Saturday 10 October 2015

Thomas Hardy's 'New Dark Age' is ours

In 1915, Thomas Hardy, poet, novelist and visionary, saw that the First World War could never be won outright, in spite of what he saw as ‘the innocence’ of the British. He foresaw that attrition and exhaustion would halt the guns, eventually. He also understood that this would only be for a while. So, Hardy effectively foresaw The Second World War.

In 1922, looking forward to the rest of the 20th century, Thomas Hardy wrote this:

“Forward conjecture scarcely permits the hope of a better time, unless men's tendencies should change. So indeed of all art, literature, and ‘high thinking’ nowadays. Whether owing to:
  • the barbarizing of taste in the younger minds by the dark madness of the late War
  • the unabashed cultivation of selfishness in all classes 
  • the plethoric growth of knowledge simultaneously with the stunting of wisdom 
  • a degrading thirst after outrageous stimulation (to quote Wordsworth again) or 
  • any other cause.... 
we seem threatened with a new Dark Age”.

Thomas Hardy felt that something had ruined European culture, by barbarising younger minds. This, in turn, had affected and ruined art, literature and high thought. Hardy could not quite put his finger on the cause. Was it the madness of World War One? The unabashed selfishness, in all classes (though The Bright Young Things, living madly in the early Twenties were from the Upper Classes)? Was it the growth of a desire for knowledge and stimulation, without wisdom - or some other hidden cause? Whatever it was, Thomas Hardy foresaw the 20th century as 'a new Dark Age'.

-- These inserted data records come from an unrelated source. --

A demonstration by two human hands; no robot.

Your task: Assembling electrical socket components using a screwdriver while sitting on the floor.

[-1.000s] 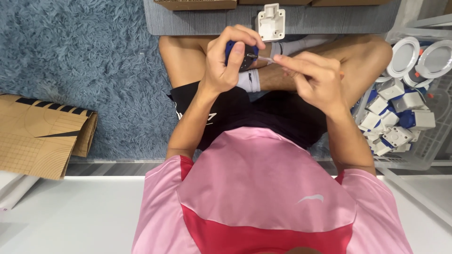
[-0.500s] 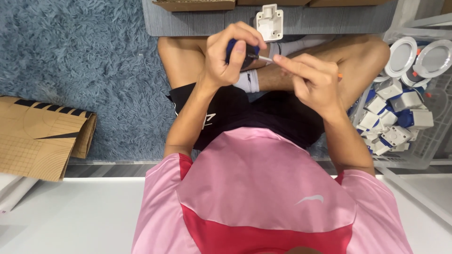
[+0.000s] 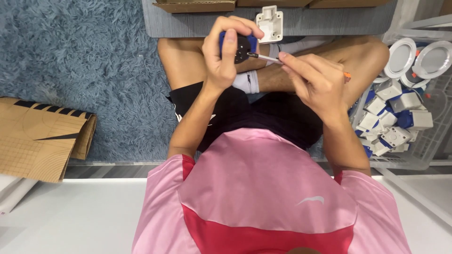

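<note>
My left hand (image 3: 226, 54) grips a small blue and black part (image 3: 241, 46), held up over my crossed legs. In my right hand (image 3: 313, 80) is a thin screwdriver (image 3: 266, 58) with an orange end, its metal tip touching the black face of the part. Both hands are closed around what they hold. A white plastic housing (image 3: 270, 22) lies on the grey floor just beyond my hands.
A wire basket (image 3: 414, 157) on the right holds several white and blue parts (image 3: 391, 122) and round white lamp rings (image 3: 401, 57). A folded cardboard sheet (image 3: 40, 138) lies at left on the blue shaggy rug (image 3: 80, 51). Cardboard boxes (image 3: 195, 5) line the top edge.
My left hand has turned the blue part a little, so its black face shows more. The screwdriver tip stays against it; the right hand barely shifted.
</note>
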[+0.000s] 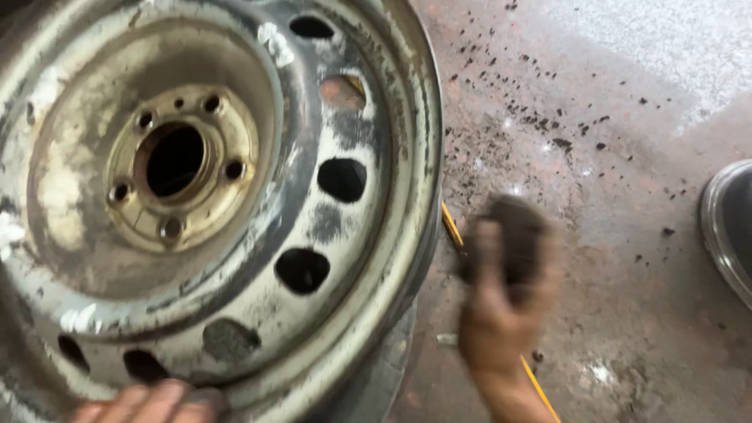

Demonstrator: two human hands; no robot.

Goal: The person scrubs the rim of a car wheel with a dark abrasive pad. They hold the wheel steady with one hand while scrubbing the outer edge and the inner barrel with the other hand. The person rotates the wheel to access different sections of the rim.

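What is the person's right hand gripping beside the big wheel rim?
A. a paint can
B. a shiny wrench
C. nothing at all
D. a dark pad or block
D. The right hand, blurred, closes its grip on a dark pad-like piece over the speckled floor, just right of the worn steel rim; the left hand rests on the rim's lower edge.

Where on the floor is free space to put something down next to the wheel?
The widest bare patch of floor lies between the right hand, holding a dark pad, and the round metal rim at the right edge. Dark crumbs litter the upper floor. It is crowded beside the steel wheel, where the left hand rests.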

Who can argue with him - knowing what has happened in the last hundred years?  Discussing this, would make an ideal question for a difficult exam paper but it is also food for thought. Is the 'trauma' over yet? Are we destined never to recover from World War One?  Its trauma is only one aspect: its underlying drives are another.

It is considered that loss of faith in God was caused by Enlightenment philosophies that had caused the French Revolution. No doubt, the corruption of the church elite and Christian hypocrisy played its destructive part. Into this spiritual void came nationalism -  the worship of the state (and man) in place of God. Before the Enlightenment, pre-industrialisation loyalties were to kin, village, town or province. It is considered that quasi-religious nationalism (supported by industrialised weaponry) was the main cause of the tragedy of the First World War, along with the collapse of the moribund Austro-Hungarian Empire.

It is reasonable to imagine that we might escape from this New Dark Age (which Hardy would see as continuing, today) by reversing The Enlightenment to some extent. But, of course, Thomas Hardy, a lapsed Christian, would never have suggested that - he put a small modicum of hope in 'amelioration'. However, as his last poem of contrition in "Late Lyrics" -  Surview suggests (written in Biblical language), he knew that the real problem lay deep in the human heart.

Further reading suggestions
  • Thomas Hardy, The Time Torn Man by Claire Tomalin
  • After the Trauma by Harvey Curtis Webster (1970) about the lasting effect of World War One on literature, through disorientating English writers.